Der Pinyon Ips durchlief 2003 und 2004 eine explosionsartige Massenvermehrung (Abb. 10b). Zu dieser Zeit traten jeweils in den Vorjahren 2002 und 2003 selbst für den ohnehin heiß-trockenen Südwesten außergewöhnlich starke Hitzeperioden auf, die die Widerstandskraft der Wirtsbäume offenbar so stark beeinträchtigten, dass der ansonsten eher deutlich sekundäre Borkenkäfer zum erfolgreichen Stehendbefall übergehen konnte. Mit Rückkehr zum "normalen" thermischen Regime brach die Massenvermehrung dann allerdings rasch wieder zusammen. Im Gegensatz zu vielen Dendroctonus Arten war der Pinyon Ips demnach bei dieser Massenvermehrung offensichtlich nicht zum aggressiven Stehendbefall vitaler Bäume übergegangen, sondern hatte lediglich von einer massiven, aber vorübergehenden Schwächung seiner Wirtsbäume profitiert.

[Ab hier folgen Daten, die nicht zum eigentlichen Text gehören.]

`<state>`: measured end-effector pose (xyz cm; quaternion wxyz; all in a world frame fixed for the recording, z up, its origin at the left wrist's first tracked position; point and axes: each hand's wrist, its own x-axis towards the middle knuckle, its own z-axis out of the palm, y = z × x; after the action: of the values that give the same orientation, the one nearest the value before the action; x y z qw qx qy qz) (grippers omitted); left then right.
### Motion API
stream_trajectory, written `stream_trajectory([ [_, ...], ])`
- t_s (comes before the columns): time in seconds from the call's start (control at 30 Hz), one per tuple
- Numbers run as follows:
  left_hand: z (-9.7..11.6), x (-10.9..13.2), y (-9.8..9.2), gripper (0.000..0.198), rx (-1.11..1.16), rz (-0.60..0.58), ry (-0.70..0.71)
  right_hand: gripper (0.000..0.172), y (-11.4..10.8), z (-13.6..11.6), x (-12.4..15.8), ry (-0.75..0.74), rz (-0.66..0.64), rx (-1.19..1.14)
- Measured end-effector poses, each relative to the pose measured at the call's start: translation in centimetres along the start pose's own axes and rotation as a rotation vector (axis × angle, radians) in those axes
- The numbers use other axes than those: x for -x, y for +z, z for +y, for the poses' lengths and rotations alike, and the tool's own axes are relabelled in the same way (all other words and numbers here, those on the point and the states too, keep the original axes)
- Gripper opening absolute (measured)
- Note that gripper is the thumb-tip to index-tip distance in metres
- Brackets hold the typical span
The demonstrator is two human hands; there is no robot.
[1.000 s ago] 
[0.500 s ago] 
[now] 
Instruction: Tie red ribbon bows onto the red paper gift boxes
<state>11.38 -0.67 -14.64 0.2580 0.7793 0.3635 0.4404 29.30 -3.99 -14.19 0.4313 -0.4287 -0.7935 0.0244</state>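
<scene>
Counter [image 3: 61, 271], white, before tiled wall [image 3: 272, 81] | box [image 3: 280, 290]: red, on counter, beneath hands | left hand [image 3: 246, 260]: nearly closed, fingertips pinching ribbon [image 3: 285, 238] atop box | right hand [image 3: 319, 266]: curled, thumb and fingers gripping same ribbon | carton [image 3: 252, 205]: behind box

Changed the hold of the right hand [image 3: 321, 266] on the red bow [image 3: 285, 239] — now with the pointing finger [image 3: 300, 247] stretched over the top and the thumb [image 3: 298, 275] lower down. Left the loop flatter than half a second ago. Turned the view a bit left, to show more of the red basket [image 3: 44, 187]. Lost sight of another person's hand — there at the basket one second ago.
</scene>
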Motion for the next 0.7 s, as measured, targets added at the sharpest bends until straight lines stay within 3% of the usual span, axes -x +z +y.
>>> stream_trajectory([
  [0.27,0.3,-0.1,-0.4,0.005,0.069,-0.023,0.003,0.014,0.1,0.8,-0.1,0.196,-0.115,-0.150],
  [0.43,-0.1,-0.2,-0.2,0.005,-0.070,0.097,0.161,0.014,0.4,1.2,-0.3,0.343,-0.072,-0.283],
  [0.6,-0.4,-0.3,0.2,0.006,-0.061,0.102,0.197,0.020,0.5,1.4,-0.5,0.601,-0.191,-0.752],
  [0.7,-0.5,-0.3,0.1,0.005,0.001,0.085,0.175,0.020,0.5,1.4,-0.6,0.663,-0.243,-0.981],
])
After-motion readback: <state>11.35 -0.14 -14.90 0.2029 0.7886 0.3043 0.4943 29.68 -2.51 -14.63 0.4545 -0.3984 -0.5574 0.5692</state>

Im Vergleich zum Pinyon Ips spielen dagegen andereIpsBorkenkäfer allenfalls eine untergeordnete Rolle: in der Summe erreicht die Befallsfläche aller anderenIps-Arten zusammengenommen bei weitem nicht das Ausmaß der vom Pinyon Ips allein verursachten Befallsfläche (Abb. 10b). Erwähnenswert erscheint die Gattung Ips trotzdem vor allem deshalb, weil hierzu einige Vertreter zählen, denen die Anfänge der Pheromonforschung bei Borkenkäfern ihren Durchbruch verdankt. So wurde im Jahr 1948 erstmals bei Ips pini für Borkenkäfer gezeigt, dass die enorme Lockwirkung befallener Hölzer von den Käfern selbst ausgelöst wird (Anderson 1948) und nicht etwa auf obskuren wirtsbürtigen Stoffen beruht, wie lange Zeit immer wieder fälschlich gemutmaßt worden war. Und auch der Erstnachweis der chemischen Struktur eines Borkenkäfer-Aggregationspheromons gelang 1966 bei einem Vertreter der Gattung: Ips paraconfusus (Silverstein et al. 1966), einem allerdings erst 1970 als eigenständige Art beschriebenen Vertreter, der bis dahin noch unter der Bezeichnung Ips confusus mit subsummiert worden war.